Python Forum
parsing local xml files to csv
Thread Rating:
  • 0 Vote(s) - 0 Average
  • 1
  • 2
  • 3
  • 4
  • 5
parsing local xml files to csv
#1
hi,
I'm pretty new in Python.
ddi xml files available in the microdata service of the International Labour Organization.I downloaded these to my computer.
I want to parse these xml files with python and export to csv or excel.
Since the sample content is too long, I didn't copy it here.
I'm giving the linkhttps://www.ilo.org/surveydata/index.php...g/ddi/1357

How can I parse all xml tags?
How can I parse all the features.
I had a lot of attempts, but I wasn't successful.
I wanted to use namespace but it didn't happen.
result none always

Variable is defined in the last section of the same variable for more than one category of code to combine them into a single cell is possible to print

Example:
<var ID="V210" name="educ" files="F3" dcml="0" intrvl="discrete">
<location StartPos="25" EndPos="25" width="1" RecSegNo="1"/>
<labl>
Respondent education level
</labl>
<valrng>
<range UNITS="REAL" min="1" max="5"/>
</valrng>
<sumStat type="vald">
1000
</sumStat>
<sumStat type="invd">
0
</sumStat>
<sumStat type="min">
1
</sumStat>
<sumStat type="max">
5
</sumStat>
<catgry>
<catValu>
1
</catValu>
<labl>
completed primary or less
</labl>
<catStat type="freq">
662
</catStat>
</catgry>
<catgry>
<catValu>
2
</catValu>
<labl>
secondary
</labl>
<catStat type="freq">
291
</catStat>
</catgry>
<catgry>
<catValu>
3
</catValu>
<labl>
completed tertiary or more
</labl>
<catStat type="freq">
46
</catStat>
</catgry>
<catgry>
<catValu>
4
</catValu>
<labl>
(dk)
</labl>
<catStat type="freq">
0
</catStat>
</catgry>
<catgry>
<catValu>
5
</catValu>
<labl>
(rf)
</labl>
<catStat type="freq">
1
</catStat>
</catgry>
<varFormat type="numeric" schema="other"/>
</var>

Thank you in advance for your help
Reply
#2
You use a parser Python has two big ones that most use BeautifulSoup and lxml.
To give start example and parse a couple of values.
from bs4 import BeautifulSoup

soup = BeautifulSoup(open('NPL_2008_LFS_v01_M_v01_A_ILOVAR.xml', encoding='utf-8'), 'xml')
title = soup.find('titl')
producer = soup.find('producer')
print(title.text.strip())
print(producer.attrs.get('affiliation'))
Output:
NPL_2008_LFS_v01_M International Labour Organization
Reply
#3
Thank you so much for answering.
I reviewed the Beautiful Soup package you mentioned.
I've also tried xml, which has a simple level of html or a few elements in xml.
But I've never been successful in nested tags.

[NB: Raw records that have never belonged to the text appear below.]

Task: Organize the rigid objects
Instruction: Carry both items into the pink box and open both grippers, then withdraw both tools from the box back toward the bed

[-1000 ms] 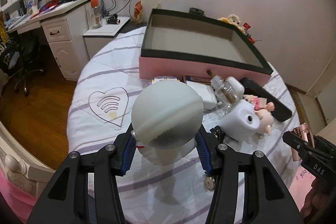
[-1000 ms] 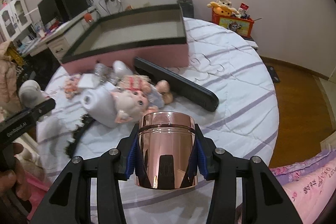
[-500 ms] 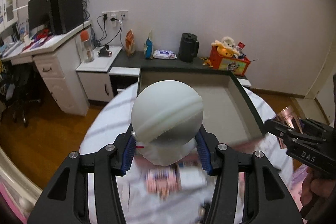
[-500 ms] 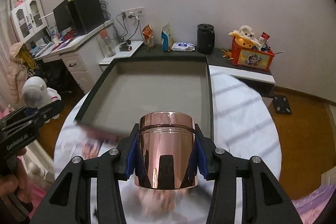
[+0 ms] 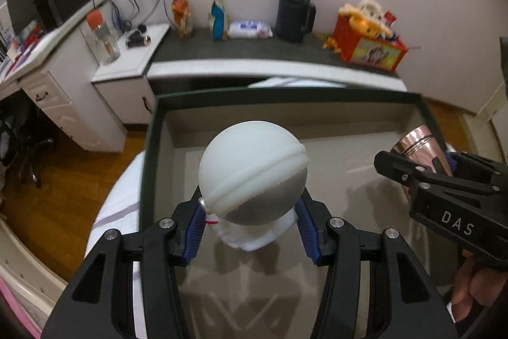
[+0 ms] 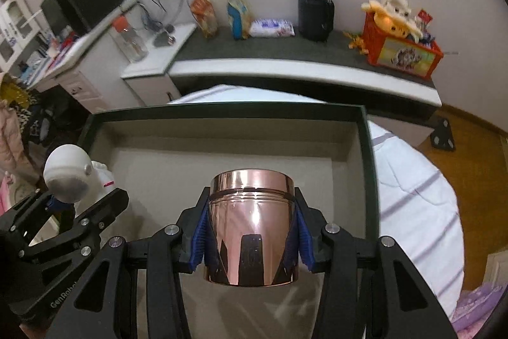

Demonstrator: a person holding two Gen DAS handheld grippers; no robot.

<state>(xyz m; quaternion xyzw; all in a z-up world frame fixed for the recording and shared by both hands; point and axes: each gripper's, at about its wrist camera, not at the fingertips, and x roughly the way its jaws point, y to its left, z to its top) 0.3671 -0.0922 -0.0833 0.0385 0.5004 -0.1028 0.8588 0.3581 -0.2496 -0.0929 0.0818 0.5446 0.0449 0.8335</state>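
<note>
**Both held objects now being carried over the open box**

A white astronaut figure [image 5: 254, 180] is being clamped between the blue pads of the left gripper [image 5: 252, 231], and a rose-gold metal canister [image 6: 250, 224] is being clamped upright by the right gripper [image 6: 250, 239].

A second ago both were being held over the bed's clutter of toys and bottles; that clutter is no longer being seen, and the grey floor of the dark-rimmed box [image 5: 149, 154] is now being shown directly beneath each gripper.

The two grippers are being held side by side and apart, the canister to the right of the figure. Bare box floor is being left open ahead of both, up to the far wall. Beyond the right rim, striped white bedding [image 6: 419, 202] is being seen, then a dark shelf [image 6: 285, 51] along the wall.
</note>
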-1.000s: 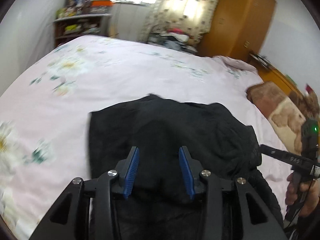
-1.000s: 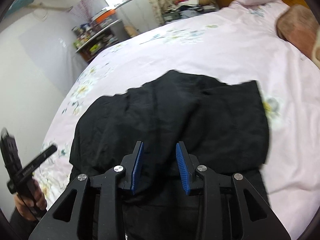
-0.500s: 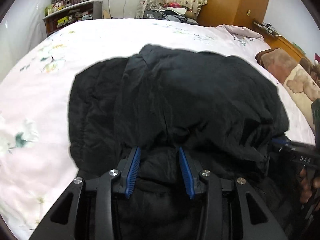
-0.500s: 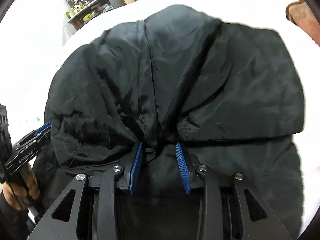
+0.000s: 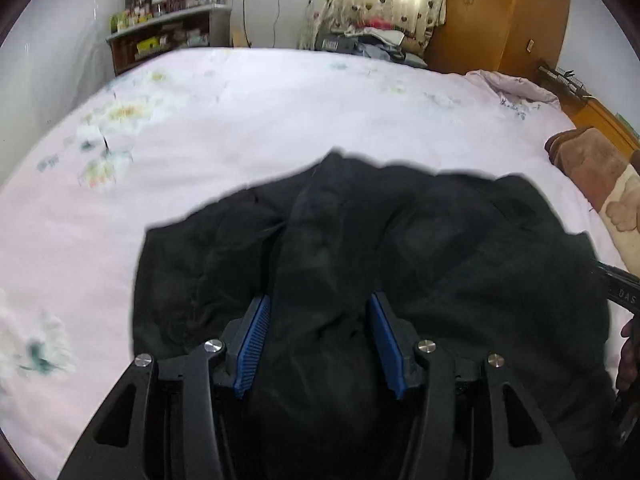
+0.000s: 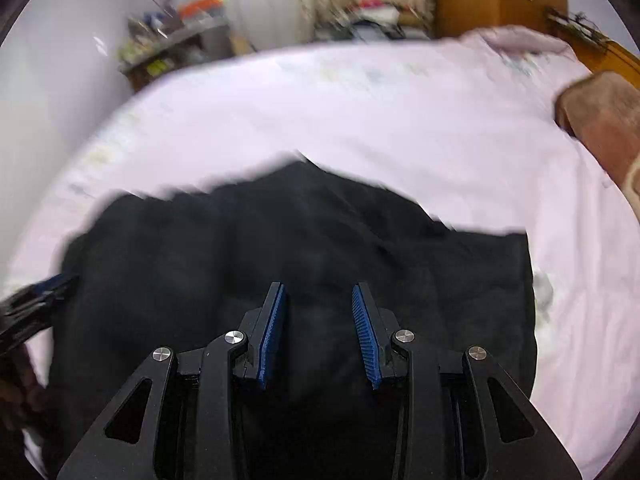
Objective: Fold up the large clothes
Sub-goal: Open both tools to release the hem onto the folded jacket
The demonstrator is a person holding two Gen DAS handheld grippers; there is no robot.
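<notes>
A large black padded jacket lies crumpled on the pink floral bedsheet; it also fills the lower middle of the right wrist view. My left gripper hangs over the jacket's near part with its blue pads apart, black fabric bulging between them. My right gripper is over the jacket with its pads apart. The right gripper shows at the right edge of the left wrist view, and the left gripper shows at the left edge of the right wrist view. I cannot see any fabric pinched.
A brown plush blanket lies at the bed's right side. A cluttered shelf stands at the far left wall, a wooden wardrobe at the far right, and a pile of clothes beyond the bed.
Both grippers dropped close to the jacket half a second ago, then pulled back and up; the jacket now looks smaller and more bedsheet shows. The right wrist view is motion-blurred.
</notes>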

how to get the tags and elements between the <dataDscr> ... </ dataDscr> tags,attributes and transfer them to csv.

How do I make a find and loop for <dataDscr><var> ... </ var></ dataDscr> tags?

There are too many xml files, So have to I ,to define all the tags and attributes that depend on them one by one?

for example:Located at the end of the xml file
<var ID="V541" name="ilo_neet" files="F6" dcml="0" intrvl="discrete">

There are multiple categories for this variable
<catgry>
<catValu>
1
</catValu>
<labl>
Youth not in education, employment or training
</labl>
<catStat type="freq">
4967
</catStat>
</catgry>
<catgry missing="Y">
<catValu>
Sysmiss
</catValu>
<catStat type="freq">
71241
</catStat>
</catgry>


(Feb-23-2019, 12:22 PM)snippsat Wrote: You use a parser Python has two big ones that most use BeautifulSoup and lxml.
To give start example and parse a couple of values.
from bs4 import BeautifulSoup

soup = BeautifulSoup(open('NPL_2008_LFS_v01_M_v01_A_ILOVAR.xml', encoding='utf-8'), 'xml')
title = soup.find('titl')
producer = soup.find('producer')
print(title.text.strip())
print(producer.attrs.get('affiliation'))
Output:
NPL_2008_LFS_v01_M International Labour Organization
Reply
#4
(Feb-23-2019, 03:17 PM)erdem_ustunmu Wrote: how to get the tags and elements between the <dataDscr> ... </ dataDscr> tags,attributes and transfer them to csv.

How do I make a find and loop for <dataDscr><var> ... </ var></ dataDscr> tags?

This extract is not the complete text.